No sé muy bien cómo fui a dar con él. Caminé durante horas por un sendero seco, pensando en mis cosas, como hace todo el mundo cuando se va de paseo a Marte. De repente se interpuso en mi marcha ligera, allí, hiératico y señorial, el toro de Osborne. De pequeño le veía desde la ventanilla del coche de mi padre cada 100 kilómetros aproximadamente, en colinas con y sin ojos. Pensaba: cómo corre el condenado para llegar antes que nosotros y redibujar la misma postura que hace un rato. ¡Y descalzo por el monte! En el colegio decía el profesor de Naturales que el animal más veloz de la tierra era el guepardo, pero a mí no me la colaba. Ese bicho era una bestia.

Por la fijeza de su mirada se diría que vigilaba todo el país, o que marcaba su territorio (todo el país). Era por entonces España la piel de toro, surcada por carreteras secundarias, puestos ambulantes de melones y con las zonas de descanso bien delimitadas por choperas a las que se accedía con el riesgo asumido de dejar el palier en el intento. En verano y con el aire acondicionado buscando inventor, el hallazgo de sombra para calmar los viajes era sagrado ritual. La tortilla de patata, los filetes rebozados, la gaseosa y la legión de hormigas y mosquitos que se unián al festín componían una estampa ideal para Julio Romero de Torres.

De nuevo en marcha, otra vez el toro allí arriba, en lo alto.
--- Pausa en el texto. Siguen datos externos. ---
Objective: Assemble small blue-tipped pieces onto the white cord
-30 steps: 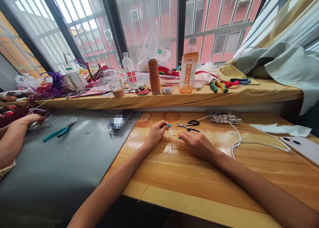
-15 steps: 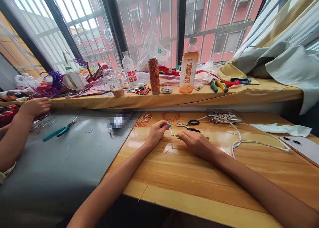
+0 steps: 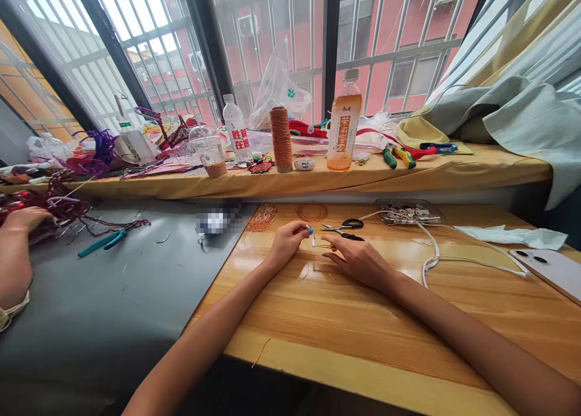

A la solana, sin una miserable sombrilla que llevarse a los cuernos. Me daba cierta lástima, pero por lo menos este no acababa con una espada hasta la bola o en el puchero, me consolé. Había visto un sinfín de corridas por la tele, pero a mí solo me gustaba cuando sus hermanos perseguián el capote y la muleta y el maestro perfilaba la figura henchido de luces y arte para evitar la embestida. Olé y olé. Luego venía la sangría y cambiaba de canal, es decir pasaba a La 2 que era la única oferta alternativa que había al coso ya ensangrentado y agónico, fúnebre, epílogo de la crueldad.

"¿Cómo estás Alfonso?". Que hablara no me inmpresionó, pero que dijera mi nombre sí me causó cierto grado de extrañeza. Ahora bien, nos habíamos visto en tantas ocasiones que seguro que alguna vez escuchó cómo me llamaba mi madre para que dejara de buscar cangrejos en el riachuelo, recoger la tartera y reanudar la marcha tuareg. Allí nos pusimos de charla como viejos conocidos. Tomamos una copa (que no falte) y poco a poco, cuando las conversaciones rutinarias se estrecharon (fútbol y algo de mujeres) entramos en el desfiladero de las confidencias. Me confesó que de chico se escapó de la manada porque a él eso de engordar para morir no le convencía demasiado. Sus padres querían que triunfara en una buena plaza, en Madrid o en Sevilla, pero prefirió vivir.

Tenía una voz ronca, agrietada por los inviernos, y bastantes canas de las que peina el viento. Tan de cerca por primera vez, me pareció más humano. Sacó un pitillo, un Celta corto, y me rebeló que su huida del hogar fue corta, que unos tipos le obligaron a ejercer de modelo de una bodega y que con los años le impusieron la eternidad para, más tarde, ser patrimonio de no sé qué valores hispánicos. No se le veía muy feliz. "Un día me desmarqué de la dehesa y me acerqué al cortijo. Una de las ventanas estaba abierta y de dentro salía el quejido de Camarón de la Isla. ¿Sabes?, --suspiró-- me hubiera gustado cantar como él". Intenté animarle. "Ya, pero tú eres más rápido que sus lamentos. ¡El ser más rápido del mundo!". "Sí, es cierto, no lo podemos tener todo", masculló ya con solo ceniza entre los dedos. Se me hacía tarde y me despedí. Por el sendero, de vuelta a casa, caía la noche en Marte y el toro empezó a saltar bravío para besar la luna.